Brief Description & Project Goals

Coordinated Funding Initiative for the Further Development of Methods for Optical Character Recognition (OCR) “

Short name: OCR-D

Project Partners

Duke August Library Wolfenbüttel](http://www.hab.de/), Berlin-Brandenburg Academy of Sciences and Humanities, State Library of Berlin Prussian Cultural Heritage, Karlsruhe Institute of Technology
(Project managers and contact persons see Contact)

Project Duration

2015–2020

Funded by

German Research Foundation Scientific Literature and Information Systems (LIS)

Project Progress

The “Coordinated Funding Initiative for the Further Development of Optical Character Recognition Methods” (OCR-D) began its first project phase in the third quarter of 2015. Requirements for the further development of automatic text recognition were collected and analyzed in six work packages.
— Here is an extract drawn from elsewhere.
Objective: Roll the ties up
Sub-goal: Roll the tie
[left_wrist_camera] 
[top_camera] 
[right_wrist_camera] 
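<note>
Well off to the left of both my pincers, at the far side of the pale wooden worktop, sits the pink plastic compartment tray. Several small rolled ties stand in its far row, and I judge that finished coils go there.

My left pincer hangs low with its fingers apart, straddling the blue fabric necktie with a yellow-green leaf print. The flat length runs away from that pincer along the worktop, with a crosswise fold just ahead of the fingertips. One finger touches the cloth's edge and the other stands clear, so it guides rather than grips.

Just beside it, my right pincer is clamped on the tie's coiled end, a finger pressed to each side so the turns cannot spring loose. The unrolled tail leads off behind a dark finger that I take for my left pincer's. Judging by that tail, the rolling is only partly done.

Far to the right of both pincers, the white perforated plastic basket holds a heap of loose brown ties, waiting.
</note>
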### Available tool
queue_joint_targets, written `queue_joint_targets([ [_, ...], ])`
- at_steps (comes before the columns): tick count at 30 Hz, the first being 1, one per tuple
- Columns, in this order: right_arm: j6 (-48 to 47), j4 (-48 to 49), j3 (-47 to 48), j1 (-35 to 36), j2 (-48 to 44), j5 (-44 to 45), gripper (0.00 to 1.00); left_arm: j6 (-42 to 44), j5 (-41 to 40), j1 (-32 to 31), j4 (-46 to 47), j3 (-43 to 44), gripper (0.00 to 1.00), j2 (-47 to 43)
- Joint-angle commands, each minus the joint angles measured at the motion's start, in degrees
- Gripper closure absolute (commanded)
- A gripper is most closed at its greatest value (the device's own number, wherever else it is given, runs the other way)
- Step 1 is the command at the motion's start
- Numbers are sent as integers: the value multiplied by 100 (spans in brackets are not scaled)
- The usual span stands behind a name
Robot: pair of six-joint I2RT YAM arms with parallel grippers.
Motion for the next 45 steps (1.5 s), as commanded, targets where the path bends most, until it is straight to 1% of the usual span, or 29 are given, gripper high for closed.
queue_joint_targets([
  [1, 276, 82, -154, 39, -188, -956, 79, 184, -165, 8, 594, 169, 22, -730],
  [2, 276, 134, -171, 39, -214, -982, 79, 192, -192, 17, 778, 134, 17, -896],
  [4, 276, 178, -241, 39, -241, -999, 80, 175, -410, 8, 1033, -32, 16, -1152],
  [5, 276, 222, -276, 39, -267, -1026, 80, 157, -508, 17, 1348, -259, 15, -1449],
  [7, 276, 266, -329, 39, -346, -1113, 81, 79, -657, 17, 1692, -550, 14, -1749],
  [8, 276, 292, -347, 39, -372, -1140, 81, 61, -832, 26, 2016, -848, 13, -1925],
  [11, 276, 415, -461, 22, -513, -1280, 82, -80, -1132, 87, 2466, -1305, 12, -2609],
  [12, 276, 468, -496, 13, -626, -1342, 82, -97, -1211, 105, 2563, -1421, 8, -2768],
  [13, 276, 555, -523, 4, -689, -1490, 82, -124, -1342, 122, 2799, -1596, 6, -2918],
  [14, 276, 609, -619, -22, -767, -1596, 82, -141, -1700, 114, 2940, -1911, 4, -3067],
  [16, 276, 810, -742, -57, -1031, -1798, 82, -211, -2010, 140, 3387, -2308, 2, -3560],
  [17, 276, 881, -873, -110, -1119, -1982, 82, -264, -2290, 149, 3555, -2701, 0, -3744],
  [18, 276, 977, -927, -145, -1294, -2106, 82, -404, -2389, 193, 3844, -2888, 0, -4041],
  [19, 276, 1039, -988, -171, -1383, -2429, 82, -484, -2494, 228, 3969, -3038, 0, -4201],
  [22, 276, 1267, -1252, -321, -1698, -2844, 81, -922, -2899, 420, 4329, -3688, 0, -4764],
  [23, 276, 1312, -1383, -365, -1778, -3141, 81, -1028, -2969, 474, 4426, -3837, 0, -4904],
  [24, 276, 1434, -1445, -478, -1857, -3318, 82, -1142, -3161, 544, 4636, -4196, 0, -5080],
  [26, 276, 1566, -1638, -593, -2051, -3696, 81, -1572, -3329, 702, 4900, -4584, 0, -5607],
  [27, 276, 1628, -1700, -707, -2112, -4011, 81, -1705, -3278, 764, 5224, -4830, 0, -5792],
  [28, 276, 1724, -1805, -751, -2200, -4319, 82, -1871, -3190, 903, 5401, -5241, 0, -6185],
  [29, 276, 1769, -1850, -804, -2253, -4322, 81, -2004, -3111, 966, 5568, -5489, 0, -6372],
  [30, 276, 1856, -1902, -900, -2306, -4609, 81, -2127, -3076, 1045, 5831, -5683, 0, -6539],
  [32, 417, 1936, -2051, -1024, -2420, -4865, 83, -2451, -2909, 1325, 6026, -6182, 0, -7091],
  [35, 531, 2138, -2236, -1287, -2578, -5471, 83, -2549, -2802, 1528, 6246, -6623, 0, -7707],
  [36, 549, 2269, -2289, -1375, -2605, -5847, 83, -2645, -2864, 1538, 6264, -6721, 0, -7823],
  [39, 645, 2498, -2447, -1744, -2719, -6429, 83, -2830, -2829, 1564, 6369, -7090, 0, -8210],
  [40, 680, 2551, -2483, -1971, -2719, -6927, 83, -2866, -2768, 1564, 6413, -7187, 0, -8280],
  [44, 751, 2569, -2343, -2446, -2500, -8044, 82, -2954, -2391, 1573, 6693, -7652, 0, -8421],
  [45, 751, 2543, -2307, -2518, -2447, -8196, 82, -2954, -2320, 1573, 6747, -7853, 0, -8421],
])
The work finally led to the DFG’s call for proposals “Scalable methods of text and structure recognition for the full text digitisation of historical prints” in March 2017. The approval of eight (module) projects by the DFG at the end of December 2017 marks the end of the first and the beginning of the second project phase, in which the module projects are coordinated and supported and their project results are tested and integrated. In order to be able to fulfill the tasks of the coordination project over the entire duration of all module projects, the DFG approved an extension of the project until July 2020.

Goals

An essential main goal of OCR-D is the conceptual preparation of the transformation of VD-prints (16th–19th century) into machine-readable form and the provision of the necessary tools.

In order to achieve this, the coordination project and the module projects aim to meet the following objectives:

the creation of reference corpora for training and testing
the development of standards in the areas of metadata, documentation and ground truth
the further development of individual processing steps, with a particular focus on Optical Layout Recognition (OLR)
the analysis of existing tools and their further development
the creation of an OCR-D framework
the establishment of quality assurance procedures

**At the end of the overall project, a software package for the OCR processing of digital copies of the printed German cultural heritage of the 16th to 19th centuries will be made available. Furthermore an accompanying concept will provide answers to technical, information scientifical and organisational questions regarding the possible mass processing of these data.